**Provided data**:
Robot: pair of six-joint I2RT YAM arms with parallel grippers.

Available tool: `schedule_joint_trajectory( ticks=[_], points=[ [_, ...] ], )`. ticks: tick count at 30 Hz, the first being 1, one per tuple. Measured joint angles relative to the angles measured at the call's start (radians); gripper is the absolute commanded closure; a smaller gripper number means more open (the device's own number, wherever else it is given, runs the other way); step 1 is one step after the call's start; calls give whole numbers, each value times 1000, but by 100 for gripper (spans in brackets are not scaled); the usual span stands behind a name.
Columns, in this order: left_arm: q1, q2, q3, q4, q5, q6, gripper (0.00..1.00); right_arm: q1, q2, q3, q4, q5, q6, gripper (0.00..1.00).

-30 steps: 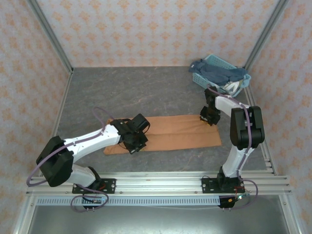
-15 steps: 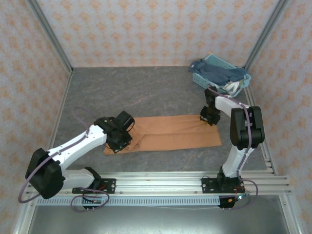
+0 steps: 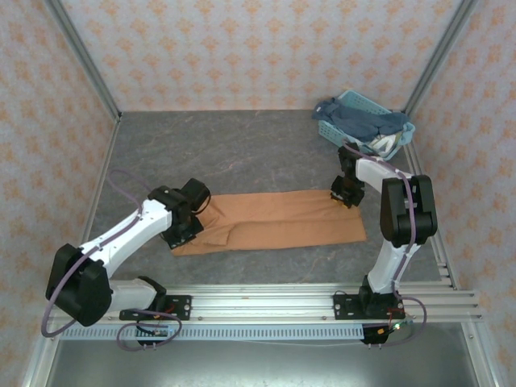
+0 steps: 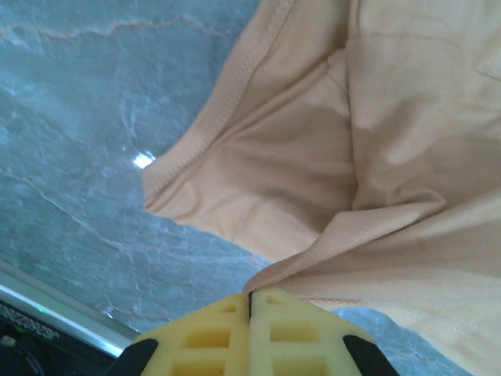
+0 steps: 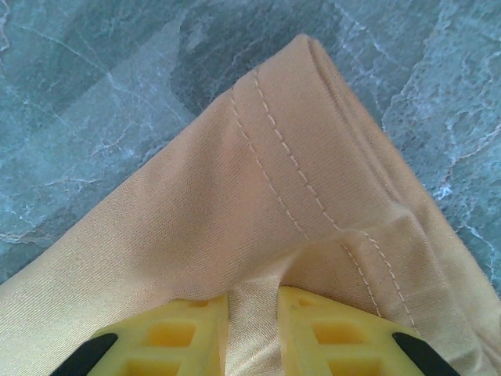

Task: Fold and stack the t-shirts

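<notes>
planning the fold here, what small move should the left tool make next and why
Probably ease the left tool a little to the left, low over the table, to draw the shirt flat. It is shut on the shirt's left end, where the cloth is bunched and creased, while the right tool pinches the far right corner as an anchor.

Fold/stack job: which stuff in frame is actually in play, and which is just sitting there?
In play: orange-brown t-shirt, pinched by left end effector and right end effector; dark blue t-shirt and white t-shirt, not yet folded.
Just there: light-blue basket holding those two; table; aluminium rail.
</notes>
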Motion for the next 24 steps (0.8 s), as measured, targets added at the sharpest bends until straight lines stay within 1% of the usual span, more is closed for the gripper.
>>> schedule_joint_trajectory(
  ticks=[4,13,15,17,21,24],
  points=[
    [13,42,1,2,-24,34,100,0,0,0,0,0,0,76],
    [26,192,1,47,-104,97,99,0,0,0,0,0,0,76],
    [32,230,1,59,-126,110,85,0,0,0,0,0,1,75],
    [33,267,7,61,-154,126,75,0,0,0,0,0,1,74],
    [41,288,25,61,-190,141,53,0,-1,0,0,-3,3,66],
    [46,279,55,43,-208,145,52,0,-8,0,-2,-4,2,61]
  ],
)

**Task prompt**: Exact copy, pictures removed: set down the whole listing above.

**Exercise solution**:
Robot: pair of six-joint I2RT YAM arms with parallel grippers.

Available tool: `schedule_joint_trajectory( ticks=[_], points=[ [_, ...] ], )`. ticks: tick count at 30 Hz, the first being 1, one per tuple. Measured joint angles relative to the angles measured at the call's start (radians); gripper is the absolute commanded closure; a smaller gripper number means more open (the device's own number, wherever else it is given, runs the other way); step 1 is one step after the call's start; calls give whole numbers, each value times 1000, but by 100 for gripper (spans in brackets are not scaled); the usual span stands behind a name.
Columns, in this order: left_arm: q1, q2, q3, q4, q5, q6, gripper (0.00..1.00); right_arm: q1, q2, q3, q4, q5, q6, gripper (0.00..1.00).

-30 steps: 
-15 steps: 
+0 steps: 
+0 steps: 
+0 steps: 

Task: Fold and stack the t-shirts

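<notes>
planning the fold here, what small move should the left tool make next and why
Probably ease the left tool a little to the left, low over the table, to draw the shirt flat. It is shut on the shirt's left end, where the cloth is bunched and creased, while the right tool pinches the far right corner as an anchor.

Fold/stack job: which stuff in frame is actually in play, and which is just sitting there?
In play: orange-brown t-shirt, pinched by left end effector and right end effector; dark blue t-shirt and white t-shirt, not yet folded.
Just there: light-blue basket holding those two; table; aluminium rail.
</notes>
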Motion for the next 24 steps (0.8 s), as measured, targets added at the sharpest bends until straight lines stay within 1% of the usual span, more is closed for the gripper.
>>> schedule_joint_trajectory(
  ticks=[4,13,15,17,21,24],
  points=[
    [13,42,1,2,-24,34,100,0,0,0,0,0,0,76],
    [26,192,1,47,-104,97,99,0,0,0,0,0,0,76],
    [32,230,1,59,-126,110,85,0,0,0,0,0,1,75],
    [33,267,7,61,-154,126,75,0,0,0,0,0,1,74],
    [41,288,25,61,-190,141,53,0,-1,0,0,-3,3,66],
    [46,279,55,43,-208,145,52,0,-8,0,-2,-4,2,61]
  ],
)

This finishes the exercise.